■ **To do**: A word-for-word repeat of all the data is the goal.

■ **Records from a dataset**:
══════════

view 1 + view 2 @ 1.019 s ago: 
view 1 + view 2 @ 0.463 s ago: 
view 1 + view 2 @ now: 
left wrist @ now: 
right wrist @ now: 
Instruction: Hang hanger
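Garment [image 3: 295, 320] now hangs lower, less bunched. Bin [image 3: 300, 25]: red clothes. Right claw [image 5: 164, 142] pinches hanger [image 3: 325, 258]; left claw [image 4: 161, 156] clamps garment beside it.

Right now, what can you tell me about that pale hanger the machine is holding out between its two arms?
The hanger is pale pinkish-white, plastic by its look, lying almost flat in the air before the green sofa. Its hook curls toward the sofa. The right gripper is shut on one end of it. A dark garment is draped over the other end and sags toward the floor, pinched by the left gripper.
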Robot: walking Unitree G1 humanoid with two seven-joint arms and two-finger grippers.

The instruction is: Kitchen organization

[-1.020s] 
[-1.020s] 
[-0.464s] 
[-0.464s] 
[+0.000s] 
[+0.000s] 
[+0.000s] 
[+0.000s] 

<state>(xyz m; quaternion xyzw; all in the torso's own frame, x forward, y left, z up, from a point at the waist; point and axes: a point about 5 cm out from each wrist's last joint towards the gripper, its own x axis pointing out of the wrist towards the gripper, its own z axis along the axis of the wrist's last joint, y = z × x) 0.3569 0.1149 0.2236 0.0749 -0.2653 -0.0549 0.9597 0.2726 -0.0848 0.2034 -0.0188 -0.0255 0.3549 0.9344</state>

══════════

■ **Solved problem**:
view 1 + view 2 @ 1.019 s ago: 
view 1 + view 2 @ 0.463 s ago: 
view 1 + view 2 @ now: 
left wrist @ now: 
right wrist @ now: 
Instruction: Hang hanger
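Garment [image 3: 295, 320] now hangs lower, less bunched. Bin [image 3: 300, 25]: red clothes. Right claw [image 5: 164, 142] pinches hanger [image 3: 325, 258]; left claw [image 4: 161, 156] clamps garment beside it.

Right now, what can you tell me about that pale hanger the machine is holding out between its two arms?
The hanger is pale pinkish-white, plastic by its look, lying almost flat in the air before the green sofa. Its hook curls toward the sofa. The right gripper is shut on one end of it. A dark garment is draped over the other end and sags toward the floor, pinched by the left gripper.
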Robot: walking Unitree G1 humanoid with two seven-joint arms and two-finger grippers.

The instruction is: Kitchen organization

[-1.020s] 
[-1.020s] 
[-0.464s] 
[-0.464s] 
[+0.000s] 
[+0.000s] 
[+0.000s] 
[+0.000s] 

<state>(xyz m; quaternion xyzw; all in the torso's own frame, x forward, y left, z up, from a point at the waist; point and axes: a point about 5 cm out from each wrist's last joint towards the gripper, its own x axis pointing out of the wrist towards the gripper, its own z axis along the axis of the wrist's last joint, y = z × x) 0.3569 0.1149 0.2236 0.0749 -0.2653 -0.0549 0.9597 0.2726 -0.0848 0.2034 -0.0188 -0.0255 0.3549 0.9344</state>

Now the exercise is finished.